I’m optimistic about the future of language modeling with RNNs; there’s been some work that uses a single model for all languages. It allows for better sharing across languages and enables machine translation between pairs of languages for which no aligned data is available.

Task-specific or task-independent models?

I’ve never seen a language model that was entirely task-independent. Meaning that I’ve always seen assumptions specific to speech recognition built into language models for speech, such as how numbers are represented. At Swype we ended up making tweaks specific to our task too.

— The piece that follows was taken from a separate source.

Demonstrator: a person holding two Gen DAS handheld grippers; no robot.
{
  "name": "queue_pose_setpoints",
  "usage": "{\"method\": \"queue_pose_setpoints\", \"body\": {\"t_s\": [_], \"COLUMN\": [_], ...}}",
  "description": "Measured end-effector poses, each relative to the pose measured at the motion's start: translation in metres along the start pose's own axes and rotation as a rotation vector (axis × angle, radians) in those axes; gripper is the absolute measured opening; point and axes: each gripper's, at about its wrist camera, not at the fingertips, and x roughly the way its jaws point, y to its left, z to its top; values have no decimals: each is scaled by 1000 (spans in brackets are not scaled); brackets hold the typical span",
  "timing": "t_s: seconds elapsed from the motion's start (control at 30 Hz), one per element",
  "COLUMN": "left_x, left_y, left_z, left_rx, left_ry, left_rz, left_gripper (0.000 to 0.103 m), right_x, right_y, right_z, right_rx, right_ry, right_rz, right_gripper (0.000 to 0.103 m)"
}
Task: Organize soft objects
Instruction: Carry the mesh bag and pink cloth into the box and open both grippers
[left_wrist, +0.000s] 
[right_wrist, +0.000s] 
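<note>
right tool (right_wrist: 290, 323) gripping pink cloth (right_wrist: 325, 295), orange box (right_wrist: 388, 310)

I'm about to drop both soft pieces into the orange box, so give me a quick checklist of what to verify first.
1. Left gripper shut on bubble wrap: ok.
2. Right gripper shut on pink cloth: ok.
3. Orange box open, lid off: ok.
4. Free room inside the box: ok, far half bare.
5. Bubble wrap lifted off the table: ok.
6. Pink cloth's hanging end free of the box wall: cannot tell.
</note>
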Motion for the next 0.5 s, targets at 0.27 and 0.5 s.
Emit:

But why stop there? You can train models specifically to improve your task. We could’ve had a language model that used more capacity on the confusable words and less on words that weren’t confusable. That’s an easy way to improve accuracy. Even something as simple as a perceptron can be used for discriminative language modeling.

Data quality

This comes up in almost any kind of machine learning and language modeling is no different. Let’s suppose for instance that you’re using web scraped data. Again these are industry experiences:

  1. Filtering out porn and any other content the businesspeople worry about. If you’re lucky you can have one classifier to do this but you might need a different one for each language.
  2. Deduplicating content. There are almost always bugs in web scrapers that cause duplicates, which down the line leads to severe bias in language models. This can also unintentionally circumvent privacy filters.
  3. Character encoding. Webpages sometimes indicate their encoding and sometimes provide misleading indicators of encoding. Another job for text classification.
  4. Poor standards. Burmese has a Unicode definition but Zawgyi is more common, which is a slight redefinition of certain codepoints. It isn’t even a clean mapping; there are characters in both that can only be represented with combining characters in the other. Another example is s-with-cedilla and t-with-cedilla in Romanian.
  5. Language detection. How do you even know you’re crawling Tamil? There’s a great Python module called langid these days that has a very long list. But one thing to worry about is that you’re really identifying a language plus script. Serbian for example can be written in either Latin or Cyrillic script. Macedonian is written in Cyrillic and is related. If your language identifier only identifies Serbian in Latin script, you end up getting a mixture of Serbian Cyrillic and Macedonian identified as Macedonian.
  6. Finding the right kind of data. Historically we use whatever kind of data we can find. Wikipedia is a good start but it’s overly formal. If you train a text-entry system on Wikipedia you’ll notice an abnormally high error rate around words like “I”, “you”, “me”, which are some of the most common words in informal English. For text entry I found that Twitter was much better but introduced offensive content. You can try to filter out data with swears but inevitably you deal with multiword expressions like “die in a fire.”
  7. Removing formatting info. Usually this is easy but occasionally you spend a couple days fixing a rare html/formatting stripping bug.

Closing thoughts

Language modeling is as much about RNNs now as it was about ngrams before. It takes considerably more effort than simply running an off-the-shelf toolkit. That said, our language models are now considerably better than they used to be.